Tous très inquiets pour la rentrée

Cette dernière partage l’inquiétude manifestée par tous les insulaires, sans exception : seront ils emportés par la prochaine vague qui se profile après la saison touristique ? L’Unedic prévoit un afflux supplémentaire de 600 000 chômeurs, après le million déjà enregistré. De La Rochelle à Poitiers, le Secours populaire continue de fournir 50 % de colis alimentaires de plus que l’année dernière, avertit Nicolas Xuereb, membre du Bureau national : « La vague grossit. Nous ne sommes qu’au début de la crise. »
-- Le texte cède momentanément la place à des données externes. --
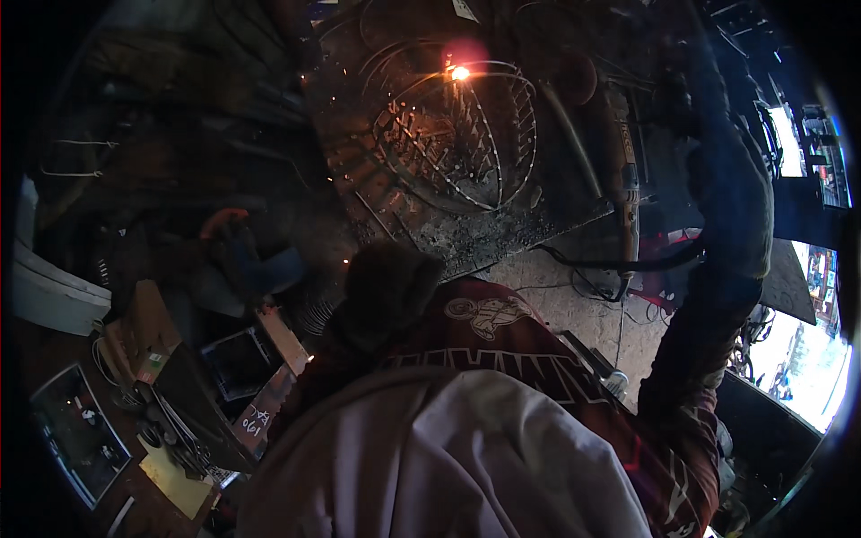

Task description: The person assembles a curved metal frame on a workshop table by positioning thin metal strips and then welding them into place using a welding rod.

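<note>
A rounded wire frame (484,204) of thin bent rods lies on the dark metal work table (466,247). On its far rim a bright glowing spot (460,73) throws sparks across the table. My left hand (387,282), in a dark thick glove, is close to my body by the table's near edge; its fingers cannot be made out. My right arm reaches forward along the right side in a long work glove (737,193). The fingers of that hand are lost in the dark near the top, and whatever they hold is hidden.
An orange-brown angle grinder (628,170) lies along the table's right edge, with a black cable (619,264) below it. Loose thin rods (381,215) and grit lie on the table. Left are a blue tool (273,269) and a cardboard box (143,332). Screens stand at both sides.
</note>
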Action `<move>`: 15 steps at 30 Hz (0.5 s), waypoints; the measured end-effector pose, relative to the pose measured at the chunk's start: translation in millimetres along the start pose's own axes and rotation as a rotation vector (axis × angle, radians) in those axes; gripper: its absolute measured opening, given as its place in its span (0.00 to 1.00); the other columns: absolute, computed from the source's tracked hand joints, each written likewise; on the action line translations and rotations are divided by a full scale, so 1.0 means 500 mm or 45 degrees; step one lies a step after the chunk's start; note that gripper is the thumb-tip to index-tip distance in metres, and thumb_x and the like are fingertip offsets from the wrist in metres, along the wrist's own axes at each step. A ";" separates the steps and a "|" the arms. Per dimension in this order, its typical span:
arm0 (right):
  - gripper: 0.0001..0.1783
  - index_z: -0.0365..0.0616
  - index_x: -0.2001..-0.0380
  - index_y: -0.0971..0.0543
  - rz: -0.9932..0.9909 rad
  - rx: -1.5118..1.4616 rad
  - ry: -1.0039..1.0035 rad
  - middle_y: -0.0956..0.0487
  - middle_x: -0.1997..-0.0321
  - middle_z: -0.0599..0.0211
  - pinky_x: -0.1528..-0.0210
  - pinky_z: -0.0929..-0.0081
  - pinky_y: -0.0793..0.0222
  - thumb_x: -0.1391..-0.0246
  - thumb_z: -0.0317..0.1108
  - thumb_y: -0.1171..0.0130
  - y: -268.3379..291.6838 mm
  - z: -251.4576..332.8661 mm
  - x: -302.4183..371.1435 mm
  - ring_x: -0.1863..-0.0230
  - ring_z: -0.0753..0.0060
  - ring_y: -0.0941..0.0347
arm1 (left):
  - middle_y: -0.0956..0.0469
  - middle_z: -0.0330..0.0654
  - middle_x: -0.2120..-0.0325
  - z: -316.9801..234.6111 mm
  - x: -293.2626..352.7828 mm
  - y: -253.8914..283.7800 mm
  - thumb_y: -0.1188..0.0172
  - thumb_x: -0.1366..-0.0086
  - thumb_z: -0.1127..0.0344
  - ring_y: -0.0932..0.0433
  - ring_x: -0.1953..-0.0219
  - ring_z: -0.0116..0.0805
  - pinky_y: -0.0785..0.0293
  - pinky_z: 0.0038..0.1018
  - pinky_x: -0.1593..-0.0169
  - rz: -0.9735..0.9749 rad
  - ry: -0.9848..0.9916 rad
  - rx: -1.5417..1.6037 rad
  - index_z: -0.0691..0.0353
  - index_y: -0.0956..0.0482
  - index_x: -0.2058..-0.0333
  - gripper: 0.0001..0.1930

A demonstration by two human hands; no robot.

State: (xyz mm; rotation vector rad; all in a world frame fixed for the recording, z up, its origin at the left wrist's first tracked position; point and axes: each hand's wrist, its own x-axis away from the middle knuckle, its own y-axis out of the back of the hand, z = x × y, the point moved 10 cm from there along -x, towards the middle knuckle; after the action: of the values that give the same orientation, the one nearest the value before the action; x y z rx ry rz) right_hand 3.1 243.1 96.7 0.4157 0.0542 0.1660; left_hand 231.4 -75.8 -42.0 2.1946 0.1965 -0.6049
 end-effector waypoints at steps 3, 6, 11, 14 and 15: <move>0.21 0.39 0.35 0.25 -0.248 -0.142 -0.020 0.19 0.46 0.68 0.54 0.80 0.28 0.27 0.33 0.46 0.088 0.001 0.074 0.52 0.75 0.22 | 0.20 0.44 0.70 0.012 -0.005 -0.037 0.32 0.35 0.64 0.21 0.70 0.49 0.26 0.42 0.66 0.160 0.100 0.261 0.57 0.19 0.62 0.07; 0.22 0.39 0.35 0.25 -0.455 -0.212 0.039 0.19 0.45 0.69 0.55 0.82 0.29 0.27 0.33 0.46 0.187 -0.028 0.141 0.52 0.76 0.23 | 0.18 0.45 0.67 -0.006 -0.023 -0.044 0.34 0.34 0.67 0.19 0.68 0.50 0.24 0.43 0.64 0.138 0.094 0.309 0.59 0.19 0.60 0.06; 0.17 0.38 0.44 0.21 -0.788 1.677 0.395 0.15 0.56 0.61 0.59 0.68 0.24 0.35 0.26 0.39 0.338 0.033 0.280 0.61 0.69 0.19 | 0.17 0.49 0.67 -0.049 -0.038 -0.052 0.37 0.31 0.70 0.18 0.67 0.53 0.22 0.43 0.62 0.031 -0.081 0.202 0.62 0.20 0.55 0.08; 0.15 0.41 0.47 0.20 -0.816 1.649 0.067 0.16 0.56 0.56 0.59 0.64 0.24 0.37 0.30 0.40 0.407 -0.004 0.329 0.58 0.60 0.19 | 0.17 0.51 0.66 -0.055 -0.022 -0.070 0.37 0.31 0.69 0.17 0.66 0.54 0.21 0.44 0.61 0.056 -0.024 0.261 0.62 0.19 0.55 0.08; 0.15 0.41 0.48 0.20 -0.875 1.596 0.034 0.16 0.57 0.56 0.59 0.64 0.24 0.37 0.30 0.40 0.427 -0.014 0.353 0.58 0.60 0.19 | 0.17 0.52 0.66 -0.040 -0.022 -0.075 0.37 0.31 0.68 0.17 0.65 0.55 0.21 0.45 0.60 0.059 0.090 0.296 0.62 0.19 0.55 0.08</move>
State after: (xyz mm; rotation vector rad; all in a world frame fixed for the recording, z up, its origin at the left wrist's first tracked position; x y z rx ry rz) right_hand 144.4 468.4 173.9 1.6092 0.3295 -0.5878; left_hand 216.3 -35.7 -51.8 2.4397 0.1169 -0.5477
La courageuse Hélène sait qu’elle peut s’appuyer sur l’antenne mobile de Corinne et aussi sur sa voisine Aurélie : « Pendant le confinement, on s’est découvert des affinités plutôt que de rester toute la journée de chaque côté du même mur », raconte la plus jeune. Devenues inséparables, les deux femmes se donnent autant de coups de mains que nécessaire. Les épreuves peuvent aussi rapprocher.

Pour s'en sortir Hélène assure le gardiennage de nouvelles résidences secondaires, mais redoute la chute d'activité à la rentrée.

Pour s’en sortir, Hélène assure le gardiennage de nouvelles résidences secondaires, mais redoute la chute d’activité à la rentrée.